> AIM OF THE EXERCISE
Which lines in the records below hold the word "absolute"? Copy each of them.

> DATASET RECORDS
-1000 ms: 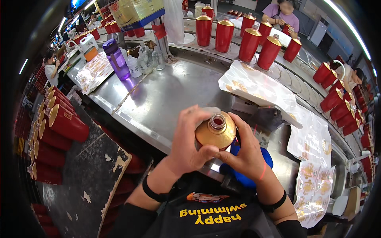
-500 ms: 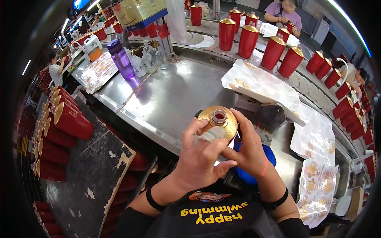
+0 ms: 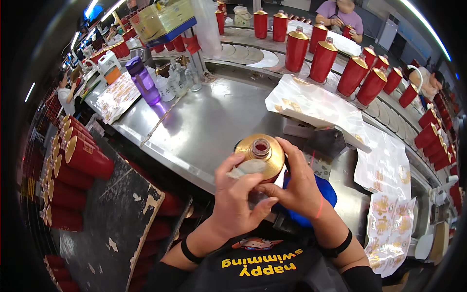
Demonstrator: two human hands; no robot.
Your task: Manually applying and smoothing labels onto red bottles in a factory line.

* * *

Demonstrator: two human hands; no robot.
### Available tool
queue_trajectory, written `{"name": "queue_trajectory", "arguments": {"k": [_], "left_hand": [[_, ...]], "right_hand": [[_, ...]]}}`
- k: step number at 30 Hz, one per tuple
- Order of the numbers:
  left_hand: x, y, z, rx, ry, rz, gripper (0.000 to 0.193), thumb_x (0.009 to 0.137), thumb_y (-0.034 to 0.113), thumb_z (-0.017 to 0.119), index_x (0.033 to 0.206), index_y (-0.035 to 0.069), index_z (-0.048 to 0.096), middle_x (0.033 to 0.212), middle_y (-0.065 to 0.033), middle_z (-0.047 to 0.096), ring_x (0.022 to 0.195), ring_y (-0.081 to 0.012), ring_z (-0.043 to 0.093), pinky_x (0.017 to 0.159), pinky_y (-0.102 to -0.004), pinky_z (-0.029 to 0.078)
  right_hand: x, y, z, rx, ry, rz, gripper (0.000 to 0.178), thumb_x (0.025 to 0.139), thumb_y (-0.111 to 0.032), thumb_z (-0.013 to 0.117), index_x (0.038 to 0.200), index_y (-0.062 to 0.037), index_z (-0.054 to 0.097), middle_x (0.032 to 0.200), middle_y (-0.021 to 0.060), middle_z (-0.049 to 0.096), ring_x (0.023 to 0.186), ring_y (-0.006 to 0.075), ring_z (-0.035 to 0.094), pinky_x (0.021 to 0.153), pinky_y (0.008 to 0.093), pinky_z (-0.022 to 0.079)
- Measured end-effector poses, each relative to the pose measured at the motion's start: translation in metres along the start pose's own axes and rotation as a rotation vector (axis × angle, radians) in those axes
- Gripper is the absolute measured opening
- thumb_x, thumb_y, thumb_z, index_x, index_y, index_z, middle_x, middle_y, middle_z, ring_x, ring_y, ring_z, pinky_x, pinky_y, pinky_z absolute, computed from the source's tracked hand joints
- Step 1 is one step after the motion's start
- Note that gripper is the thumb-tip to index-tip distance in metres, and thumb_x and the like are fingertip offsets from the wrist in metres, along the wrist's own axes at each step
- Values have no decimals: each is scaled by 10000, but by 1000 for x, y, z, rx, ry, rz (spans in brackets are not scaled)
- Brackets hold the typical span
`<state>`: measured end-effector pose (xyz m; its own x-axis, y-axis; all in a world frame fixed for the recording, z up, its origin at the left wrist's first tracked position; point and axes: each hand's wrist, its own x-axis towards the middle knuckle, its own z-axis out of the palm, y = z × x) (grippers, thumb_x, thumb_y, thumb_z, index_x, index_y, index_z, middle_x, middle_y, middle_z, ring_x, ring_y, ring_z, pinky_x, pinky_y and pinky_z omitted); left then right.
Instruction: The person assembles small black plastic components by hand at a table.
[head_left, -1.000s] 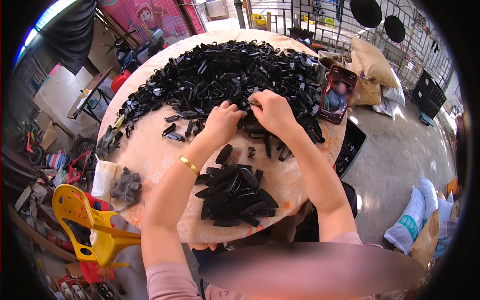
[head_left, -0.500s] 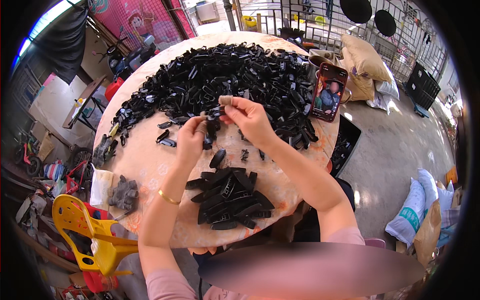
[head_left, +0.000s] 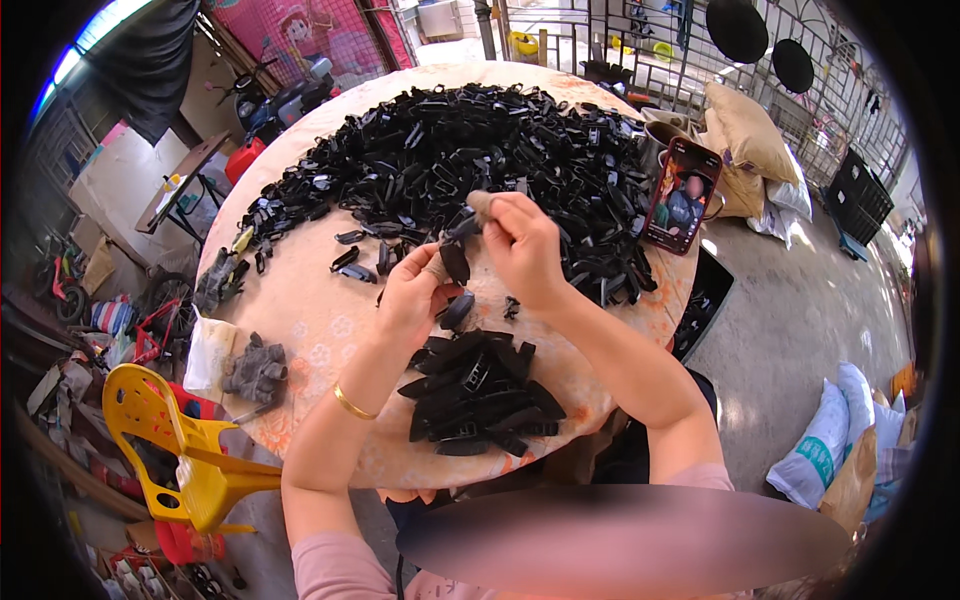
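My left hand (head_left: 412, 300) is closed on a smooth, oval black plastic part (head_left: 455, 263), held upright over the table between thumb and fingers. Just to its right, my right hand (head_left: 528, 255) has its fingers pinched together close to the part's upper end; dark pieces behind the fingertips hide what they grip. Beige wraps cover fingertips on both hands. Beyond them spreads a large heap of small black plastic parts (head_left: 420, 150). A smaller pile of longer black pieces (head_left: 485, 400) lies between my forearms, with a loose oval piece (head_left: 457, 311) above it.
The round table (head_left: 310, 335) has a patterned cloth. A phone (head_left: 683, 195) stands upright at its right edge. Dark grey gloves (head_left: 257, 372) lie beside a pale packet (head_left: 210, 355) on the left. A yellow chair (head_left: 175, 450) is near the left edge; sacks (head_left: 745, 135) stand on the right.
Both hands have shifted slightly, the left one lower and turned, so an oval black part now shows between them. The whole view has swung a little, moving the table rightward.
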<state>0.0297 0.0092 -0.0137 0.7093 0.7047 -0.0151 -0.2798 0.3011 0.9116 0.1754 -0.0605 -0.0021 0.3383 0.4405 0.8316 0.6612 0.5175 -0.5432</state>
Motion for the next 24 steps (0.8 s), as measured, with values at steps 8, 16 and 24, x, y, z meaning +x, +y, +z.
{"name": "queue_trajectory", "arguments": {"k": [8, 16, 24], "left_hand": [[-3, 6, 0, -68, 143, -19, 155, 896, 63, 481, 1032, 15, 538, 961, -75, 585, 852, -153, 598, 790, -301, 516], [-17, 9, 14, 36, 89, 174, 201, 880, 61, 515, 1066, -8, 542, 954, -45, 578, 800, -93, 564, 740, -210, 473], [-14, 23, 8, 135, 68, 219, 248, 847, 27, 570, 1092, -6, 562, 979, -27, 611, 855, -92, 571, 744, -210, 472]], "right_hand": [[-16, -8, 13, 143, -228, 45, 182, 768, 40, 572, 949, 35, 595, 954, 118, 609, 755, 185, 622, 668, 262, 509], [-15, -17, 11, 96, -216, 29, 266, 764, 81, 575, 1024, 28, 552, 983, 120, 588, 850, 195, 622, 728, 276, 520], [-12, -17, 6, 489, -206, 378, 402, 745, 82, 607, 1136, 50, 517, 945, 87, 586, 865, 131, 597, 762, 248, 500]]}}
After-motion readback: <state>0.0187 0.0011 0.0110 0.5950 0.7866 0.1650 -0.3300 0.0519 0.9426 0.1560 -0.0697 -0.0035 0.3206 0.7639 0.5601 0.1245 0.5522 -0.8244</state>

> PROBLEM SOLUTION
- Gripper is the absolute measured opening
- thumb_x, thumb_y, thumb_z, index_x, index_y, index_z, middle_x, middle_y, middle_z, ring_x, ring_y, ring_z, pinky_x, pinky_y, pinky_z absolute, computed from the source's tracked hand joints

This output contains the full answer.